Ce fut une nuit paisible, mais au réveil, je me remémorai ce baiser, différent des autres. Avais-je rêvé ? Aurais-je mal interprété ce fugace moment ? Je n’en sais trop rien. Je me faisais des idées. Il était temps de se lever même s’il m’avait dit que j’avais le temps du fait d’un de ces rendez-vous sur place, nous n’étions pas encore arrivés à destination. Le petit-déjeuner se prenant dans la salle de restaurant, j’y descendis et je vis le patron déjà attablé avec une autre personne ; sans doute le rendez-vous prévu.  À ma vue, il m’appela et me présenta celui qui allait devenir un nouveau client : je ne m’étais donc pas trompé. Ils avaient déjà mangé, mais m’invitèrent à partager la conversation. Un nouveau forage à faire dans la région, cela signifiait une équipe à envoyer sur place pendant quelques jours, une logistique à penser et à mettre sur pied. J’avais en ce sens déjà du travail pour l’année nouvelle. 

Que de premières pour moi lors de ce voyage : faire la route vers le village en véhicule privé, une nuit et un bain dans un hôtel, des repas partagés avec mon boss… Une année à marquer d’une pierre blanche. La journée se passa sur la route et je fus surprise d’arriver au village bien avant tous les délais que nous nous étions mis en tête. 

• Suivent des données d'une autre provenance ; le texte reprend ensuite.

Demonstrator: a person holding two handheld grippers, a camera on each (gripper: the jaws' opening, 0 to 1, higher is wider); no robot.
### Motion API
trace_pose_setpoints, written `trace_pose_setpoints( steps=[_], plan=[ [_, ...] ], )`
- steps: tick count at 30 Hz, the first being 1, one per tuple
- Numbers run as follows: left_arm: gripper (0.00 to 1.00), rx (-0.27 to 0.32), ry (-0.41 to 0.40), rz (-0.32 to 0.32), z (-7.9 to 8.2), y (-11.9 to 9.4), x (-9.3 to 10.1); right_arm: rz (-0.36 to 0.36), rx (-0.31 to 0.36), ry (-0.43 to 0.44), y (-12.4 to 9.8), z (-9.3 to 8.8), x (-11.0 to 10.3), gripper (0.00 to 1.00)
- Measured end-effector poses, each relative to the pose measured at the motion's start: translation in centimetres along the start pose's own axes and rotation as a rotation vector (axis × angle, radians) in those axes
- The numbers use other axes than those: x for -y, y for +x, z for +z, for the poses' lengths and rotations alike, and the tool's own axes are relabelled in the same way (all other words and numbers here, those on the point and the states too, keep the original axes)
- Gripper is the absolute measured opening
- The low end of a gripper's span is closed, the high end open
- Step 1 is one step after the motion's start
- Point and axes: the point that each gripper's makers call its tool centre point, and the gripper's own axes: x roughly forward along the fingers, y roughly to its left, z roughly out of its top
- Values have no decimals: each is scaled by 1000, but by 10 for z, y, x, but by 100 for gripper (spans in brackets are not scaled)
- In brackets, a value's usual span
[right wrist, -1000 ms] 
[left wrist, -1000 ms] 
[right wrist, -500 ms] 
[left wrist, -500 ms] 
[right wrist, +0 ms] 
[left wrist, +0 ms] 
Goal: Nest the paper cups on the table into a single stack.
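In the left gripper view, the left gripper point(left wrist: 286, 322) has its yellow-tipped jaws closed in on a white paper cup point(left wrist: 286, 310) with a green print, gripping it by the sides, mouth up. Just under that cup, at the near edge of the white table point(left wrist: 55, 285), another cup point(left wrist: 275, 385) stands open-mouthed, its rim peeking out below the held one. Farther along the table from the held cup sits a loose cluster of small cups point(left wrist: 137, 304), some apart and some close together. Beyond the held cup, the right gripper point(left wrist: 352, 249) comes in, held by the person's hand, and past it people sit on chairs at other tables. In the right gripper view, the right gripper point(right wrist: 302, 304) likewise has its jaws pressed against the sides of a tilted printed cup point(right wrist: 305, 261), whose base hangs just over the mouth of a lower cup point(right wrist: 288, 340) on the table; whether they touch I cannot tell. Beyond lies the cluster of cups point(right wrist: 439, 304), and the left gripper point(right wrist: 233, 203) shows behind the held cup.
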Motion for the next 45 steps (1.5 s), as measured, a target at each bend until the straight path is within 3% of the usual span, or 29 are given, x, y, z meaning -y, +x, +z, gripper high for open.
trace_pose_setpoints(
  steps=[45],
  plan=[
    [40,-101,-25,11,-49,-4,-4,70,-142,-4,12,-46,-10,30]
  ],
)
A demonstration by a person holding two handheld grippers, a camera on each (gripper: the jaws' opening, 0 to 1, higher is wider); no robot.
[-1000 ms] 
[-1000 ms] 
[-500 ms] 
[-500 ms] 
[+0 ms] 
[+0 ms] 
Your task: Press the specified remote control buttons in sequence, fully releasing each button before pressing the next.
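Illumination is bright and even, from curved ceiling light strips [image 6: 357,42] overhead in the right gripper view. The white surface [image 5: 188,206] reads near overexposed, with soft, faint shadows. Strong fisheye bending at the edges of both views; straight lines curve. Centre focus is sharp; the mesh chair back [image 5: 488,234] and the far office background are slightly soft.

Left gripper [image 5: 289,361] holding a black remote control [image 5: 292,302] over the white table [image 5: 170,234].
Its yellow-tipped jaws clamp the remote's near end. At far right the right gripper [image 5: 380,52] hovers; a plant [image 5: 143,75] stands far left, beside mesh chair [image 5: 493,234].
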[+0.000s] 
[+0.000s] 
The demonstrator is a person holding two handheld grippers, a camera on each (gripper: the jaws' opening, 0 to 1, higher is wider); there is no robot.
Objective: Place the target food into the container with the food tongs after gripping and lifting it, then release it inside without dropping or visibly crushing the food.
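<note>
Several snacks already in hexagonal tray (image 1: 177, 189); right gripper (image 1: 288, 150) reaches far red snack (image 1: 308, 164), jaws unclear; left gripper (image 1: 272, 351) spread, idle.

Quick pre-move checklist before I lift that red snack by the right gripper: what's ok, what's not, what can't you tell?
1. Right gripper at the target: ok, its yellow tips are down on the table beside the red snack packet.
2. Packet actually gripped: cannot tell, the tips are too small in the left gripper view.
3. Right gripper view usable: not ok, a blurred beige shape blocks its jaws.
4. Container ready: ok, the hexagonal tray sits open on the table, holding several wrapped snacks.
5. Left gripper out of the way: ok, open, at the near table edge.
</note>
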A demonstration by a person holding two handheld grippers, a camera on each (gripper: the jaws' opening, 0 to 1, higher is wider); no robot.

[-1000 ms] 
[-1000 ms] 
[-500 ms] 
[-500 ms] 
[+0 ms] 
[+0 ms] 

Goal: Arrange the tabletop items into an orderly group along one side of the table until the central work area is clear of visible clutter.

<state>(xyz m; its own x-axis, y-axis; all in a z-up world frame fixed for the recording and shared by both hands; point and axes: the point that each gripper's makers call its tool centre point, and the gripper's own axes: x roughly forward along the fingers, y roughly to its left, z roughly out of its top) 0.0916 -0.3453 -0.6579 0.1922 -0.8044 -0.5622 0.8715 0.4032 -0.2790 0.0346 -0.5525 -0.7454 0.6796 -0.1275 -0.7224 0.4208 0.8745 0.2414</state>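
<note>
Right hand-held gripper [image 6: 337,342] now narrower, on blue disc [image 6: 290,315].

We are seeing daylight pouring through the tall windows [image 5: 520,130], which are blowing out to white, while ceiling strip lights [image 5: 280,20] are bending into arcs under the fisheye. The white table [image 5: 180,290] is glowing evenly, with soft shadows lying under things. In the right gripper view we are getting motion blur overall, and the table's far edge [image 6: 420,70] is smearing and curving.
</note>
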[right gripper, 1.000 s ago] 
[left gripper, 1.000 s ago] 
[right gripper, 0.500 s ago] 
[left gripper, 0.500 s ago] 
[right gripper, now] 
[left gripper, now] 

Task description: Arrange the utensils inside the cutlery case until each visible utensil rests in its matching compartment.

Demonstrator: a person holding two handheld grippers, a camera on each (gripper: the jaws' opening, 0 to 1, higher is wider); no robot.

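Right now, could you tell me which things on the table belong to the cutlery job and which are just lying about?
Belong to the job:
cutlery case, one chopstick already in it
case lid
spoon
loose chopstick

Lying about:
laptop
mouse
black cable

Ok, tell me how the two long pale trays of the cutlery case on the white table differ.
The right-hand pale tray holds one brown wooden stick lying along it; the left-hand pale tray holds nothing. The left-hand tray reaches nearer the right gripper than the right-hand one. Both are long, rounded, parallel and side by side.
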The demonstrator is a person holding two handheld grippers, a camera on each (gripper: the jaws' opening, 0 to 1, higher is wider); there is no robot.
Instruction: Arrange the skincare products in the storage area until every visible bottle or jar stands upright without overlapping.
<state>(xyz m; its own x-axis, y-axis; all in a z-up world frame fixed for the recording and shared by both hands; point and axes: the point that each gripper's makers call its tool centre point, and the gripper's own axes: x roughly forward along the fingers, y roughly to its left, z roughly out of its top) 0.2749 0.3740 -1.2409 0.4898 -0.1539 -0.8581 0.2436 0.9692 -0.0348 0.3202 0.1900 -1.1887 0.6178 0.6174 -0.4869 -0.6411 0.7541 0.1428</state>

Notre arrivée au village ne passa pas inaperçue. Ce n’est pas tous les jours qu’un gros véhicule arrive jusque-là. Un attroupement prit vite effet et nous furent accueillis comme des personnalités importantes. Le patron en fut plus étonné que moi. Ce sont mes deux frères qui nous aidèrent à porter les bagages. Maman, sortie en trombe de la maison, lança un « vous êtes déjà là » qui illustrait bien le fait qu’elle n’avait pas encore eu le temps de s’apprêter. Elle sembla confuse. 

Mes frères avaient libéré leur chambre afin d’en faire celle de notre hôte, mon patron. Ils allaient aller dormir chez un de leurs amis. À leurs têtes, je les voyais réjouis de la chose. Maman avait transformé le lieu en un bien bel endroit grâce aux travaux de menuiserie, activité dans laquelle mes frères étaient passés maîtres. Comment allait-il prendre le fait de devoir se laver à la villageoise, de vivre comme je le vis depuis des années, lui, habitué à une modernité certaine, ne se souvenant sans doute plus de la rusticité. Après nous être désaltérés, maman nous proposa un tour du village.

Nous fûmes observés malgré le fait que maman avait prévenu le chef de la communauté de notre arrivée, du fait qu’elle allait héberger un étranger, un homme de surcroit, dans sa maison. Les rumeurs ont cela de commun, c’est qu’elles existent partout et n’ont pas de frontières. Monsieur Zinga, qui avait plus d’un tour dans son sac, avait une idée en tête afin de se faire accepter. Au chef du village qui le questionnait, il répondit qu’il, si ce dernier en acceptait l’idée, allait forer un nouveau puits pour le besoin des villageois. Il n’en fallut pas davantage pour qu’il reçoive les acclamations de tous. 

Quel homme quand même ! Il sait se faire apprécier. Homme simple, humble, discret. Je ne cesse de le découvrir.